Pediatr Infect Dis J. 2014 Jul;33(7):e173-9. doi: 10.1097/INF.0000000000000241.
To compare steady-state (ss) pharmacokinetic targets of nevirapine extended-release (NVP-XR) tablets once-daily (QD) with immediate-release (NVP-IR) tablet or oral suspension twice-daily in HIV-1-infected children and adolescents.
Phase I, open-label, multidose, cross-over study with optional extension phase, in 85 patients 3 to <18 years of age, previously on an NVP-IR-based regimen for ≥18 weeks with baseline viral load <50 copies/mL. Patients were stratified by age, treated with NVP-IR twice-daily for 11 days, then NVP-XR QD for 10 days. Cpre,ss (steady-state, predose concentrations) was obtained from all, and 12-hour NVP-IR and 24-hour NVP-XR steady-state pharmacokinetic profiles were obtained in the pharmacokinetic substudy. Viral loads, CD4 counts and adverse events (AEs) were monitored.
Eighty patients completed the trial. Adjusted geometric mean (gMean) Cpre,ss for NVP-XR and NVP-IR exceeded the target of 3000 ng/mL, and the adjusted gMean NVP-XR:NVP-IR ratio (90% confidence interval) for QD normalized and un-normalized Cpre,ss were 91.2% (83.5-99.6%) and 91.8% (83.7-100.7%). gMean 24-hour area under the curve at steady-state NVP-XR:NVP-IR for un-normalized dose was 90.4% and un-normalized Cpre,ss NVP-XR:NVP-IR were 91.0%, 81.9% and 103.7% for the 3 age groups, 3 to <6, 6 to <12 and 12 to <18 years, respectively. gMean values indicated no exposure to subtherapeutic NVP concentrations and viral suppression was adequate and maintained in all QD groups. Most AEs were mild and similar between age groups.
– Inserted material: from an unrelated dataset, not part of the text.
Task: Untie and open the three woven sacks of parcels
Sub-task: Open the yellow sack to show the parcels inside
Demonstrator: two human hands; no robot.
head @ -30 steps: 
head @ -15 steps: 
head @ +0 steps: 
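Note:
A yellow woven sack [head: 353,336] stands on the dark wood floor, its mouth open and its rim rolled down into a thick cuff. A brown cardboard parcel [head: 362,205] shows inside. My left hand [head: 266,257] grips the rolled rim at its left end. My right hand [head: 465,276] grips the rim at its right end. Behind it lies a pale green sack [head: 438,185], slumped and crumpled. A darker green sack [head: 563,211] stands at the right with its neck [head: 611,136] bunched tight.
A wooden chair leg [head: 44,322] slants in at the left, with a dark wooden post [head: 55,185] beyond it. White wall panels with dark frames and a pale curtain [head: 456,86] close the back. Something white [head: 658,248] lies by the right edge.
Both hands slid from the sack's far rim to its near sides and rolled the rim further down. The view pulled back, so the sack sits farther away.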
No serious or Division of AIDS Grade 4 AEs or AE related treatment discontinuations occurred.
NVP-XR exhibited adequate trough concentrations with equivalent area under the curve at steady-state relative to NVP-IR. NVP-XR was well-tolerated and is a valuable treatment option for HIV-infected children and adolescents.
比较每日一次服用奈韦拉平(NVP)延长释放片(NVP-XR)与每日两次服用即刻释放片(NVP-IR)或口服混悬剂在 HIV-1 感染的儿童和青少年中的稳态(ss)药代动力学目标。
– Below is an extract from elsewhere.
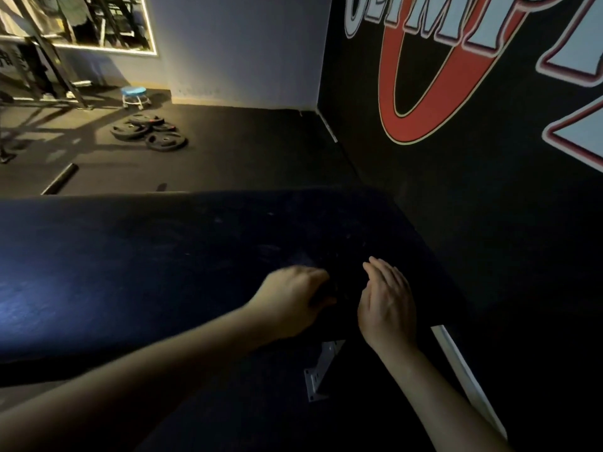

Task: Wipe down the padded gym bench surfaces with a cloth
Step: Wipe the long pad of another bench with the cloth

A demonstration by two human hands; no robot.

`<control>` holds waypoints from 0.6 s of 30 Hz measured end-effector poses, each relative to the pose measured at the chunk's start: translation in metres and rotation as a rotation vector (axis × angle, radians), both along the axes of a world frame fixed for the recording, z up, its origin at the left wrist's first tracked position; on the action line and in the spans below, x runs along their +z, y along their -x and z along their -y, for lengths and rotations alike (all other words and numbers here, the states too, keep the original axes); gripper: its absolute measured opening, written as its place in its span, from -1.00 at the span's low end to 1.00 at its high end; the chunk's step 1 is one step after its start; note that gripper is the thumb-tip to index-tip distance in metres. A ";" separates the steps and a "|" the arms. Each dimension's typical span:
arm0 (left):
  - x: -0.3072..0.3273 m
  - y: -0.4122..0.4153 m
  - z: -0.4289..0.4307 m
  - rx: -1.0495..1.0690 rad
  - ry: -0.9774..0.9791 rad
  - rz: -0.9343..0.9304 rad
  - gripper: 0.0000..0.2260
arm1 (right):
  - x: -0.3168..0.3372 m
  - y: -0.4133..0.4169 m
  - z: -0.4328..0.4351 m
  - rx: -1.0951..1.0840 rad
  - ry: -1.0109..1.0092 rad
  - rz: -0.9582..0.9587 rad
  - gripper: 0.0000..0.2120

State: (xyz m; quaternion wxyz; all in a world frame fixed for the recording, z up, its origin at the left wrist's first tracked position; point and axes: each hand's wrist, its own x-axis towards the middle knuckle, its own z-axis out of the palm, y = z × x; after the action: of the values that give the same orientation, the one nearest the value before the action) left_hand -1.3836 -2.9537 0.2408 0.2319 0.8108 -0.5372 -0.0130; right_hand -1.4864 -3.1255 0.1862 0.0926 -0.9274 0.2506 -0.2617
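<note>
- Left hand (293,298), lower middle of the head view: the fingers are curled round a dark bunch at their tips. I take that to be the cloth (328,293), but it's so dim I can't make out its edges.
- Right hand (386,305) is just beside it on the right, flat with the fingers straight and together, holding nothing. Can't tell if it's actually pressing on the pad or just over it.
- Bench pad (146,262): dark blue, with its long axis running left to right across the frame. Both hands are bunched at its right end, close to the black wall (473,223).
- So nearly all the unwiped padding lies to the left of the hands. I'd guess the next stroke wants to sweep left along the length, and the left hand is the one that has the cloth.
- Upper left of the frame: weight plates (148,130) on the floor, well apart from the bench.
</note>
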 end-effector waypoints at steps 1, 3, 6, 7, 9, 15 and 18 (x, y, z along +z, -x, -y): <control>0.002 -0.018 0.006 0.061 0.010 0.036 -0.78 | 0.001 0.000 0.000 -0.002 -0.004 -0.007 -0.60; 0.007 -0.066 0.023 0.250 0.010 0.031 -0.77 | 0.003 0.001 0.000 0.008 -0.009 -0.012 -0.58; 0.006 -0.090 0.038 0.260 0.002 -0.004 -0.77 | 0.014 0.004 0.012 0.075 -0.010 -0.025 -0.55; 0.003 -0.075 0.040 0.177 0.006 -0.037 -0.78 | 0.017 0.004 0.020 0.075 -0.008 -0.026 -0.57; -0.005 -0.030 0.033 -0.014 0.027 -0.034 -0.84 | 0.020 0.001 0.036 0.015 -0.036 -0.022 -0.63; -0.008 -0.088 0.068 0.007 0.096 0.146 -0.78 | 0.017 -0.007 0.039 -0.057 -0.079 0.014 -0.65; -0.008 -0.150 0.113 0.272 -0.011 0.154 -0.76 | 0.015 -0.006 0.039 -0.061 -0.080 0.033 -0.55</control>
State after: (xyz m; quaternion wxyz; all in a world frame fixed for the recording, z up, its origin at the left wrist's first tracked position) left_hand -1.2333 -3.0663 0.2324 0.1852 0.8760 -0.4384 0.0782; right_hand -1.4800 -3.1645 0.2016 0.1254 -0.9106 0.2874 -0.2693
这项 I 期、开放标签、多剂量、交叉研究包括可选的扩展阶段,共纳入 85 名年龄 3 至<18 岁、基线病毒载量<50 拷贝/ml、之前接受基于 NVP-IR 方案治疗≥18 周的患者。根据年龄对患者进行分层,每日两次接受 NVP-IR 治疗 11 天,然后每日一次接受 NVP-XR 治疗 10 天。所有患者均获得 Cpre,ss(稳态、预剂量浓度),并在药代动力学亚研究中获得 12 小时 NVP-IR 和 24 小时 NVP-XR 稳态药代动力学曲线。监测病毒载量、CD4 计数和不良事件(AE)。
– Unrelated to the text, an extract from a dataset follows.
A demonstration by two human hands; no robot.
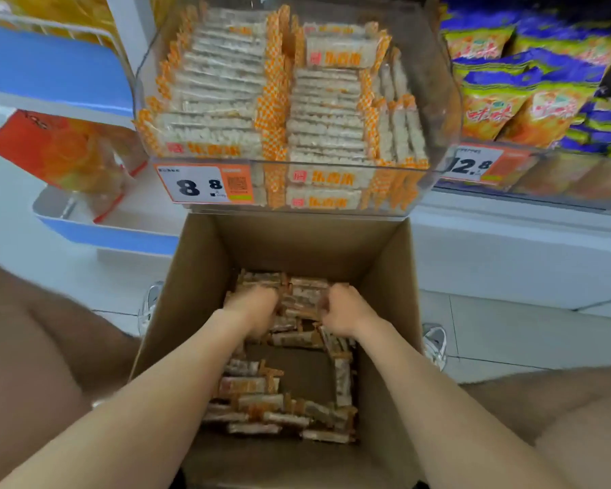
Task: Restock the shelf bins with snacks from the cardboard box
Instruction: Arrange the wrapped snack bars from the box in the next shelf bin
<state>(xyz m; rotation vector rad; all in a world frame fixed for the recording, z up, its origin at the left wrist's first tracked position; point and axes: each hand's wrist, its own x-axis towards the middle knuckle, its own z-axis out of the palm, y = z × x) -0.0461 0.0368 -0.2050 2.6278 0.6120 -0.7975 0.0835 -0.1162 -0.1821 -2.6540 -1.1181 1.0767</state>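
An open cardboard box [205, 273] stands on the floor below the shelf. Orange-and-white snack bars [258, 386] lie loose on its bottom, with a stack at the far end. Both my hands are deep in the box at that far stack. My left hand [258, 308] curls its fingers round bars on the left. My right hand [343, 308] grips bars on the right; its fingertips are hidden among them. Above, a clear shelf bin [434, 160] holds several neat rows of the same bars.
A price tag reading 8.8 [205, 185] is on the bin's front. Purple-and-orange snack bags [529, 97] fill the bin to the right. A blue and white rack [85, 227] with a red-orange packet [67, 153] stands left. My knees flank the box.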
80 名患者完成了试验。NVP-XR 和 NVP-IR 的调整后几何均数(gMean)Cpre,ss 超过了 3000ng/ml 的目标,QD 标准化和未标准化 Cpre,ss 的调整后 gMean NVP-XR:NVP-IR 比值(90%置信区间)分别为 91.2%(83.5-99.6%)和 91.8%(83.7-100.7%)。未标准化剂量时,稳态 NVP-XR:NVP-IR 的 24 小时 AUC 调整后 gMean 为 90.4%,未标准化 Cpre,ss 的 NVP-XR:NVP-IR 比值分别为 91.0%、81.9%和 103.7%,分别为 3 个年龄组(3 至<6、6 至<12 和 12 至<18 岁)。gMean 值表明未出现低于治疗浓度的 NVP 浓度,所有 QD 组的病毒抑制均充分且维持。大多数 AE 为轻度,且各年龄组之间相似。未发生严重或艾滋病分期 4 级 AE 或与 AE 相关的治疗中断。
NVP-XR 表现出与 NVP-IR 相当的稳态谷浓度和 AUC。NVP-XR 耐受性良好,是治疗 HIV 感染儿童和青少年的一种有价值的选择。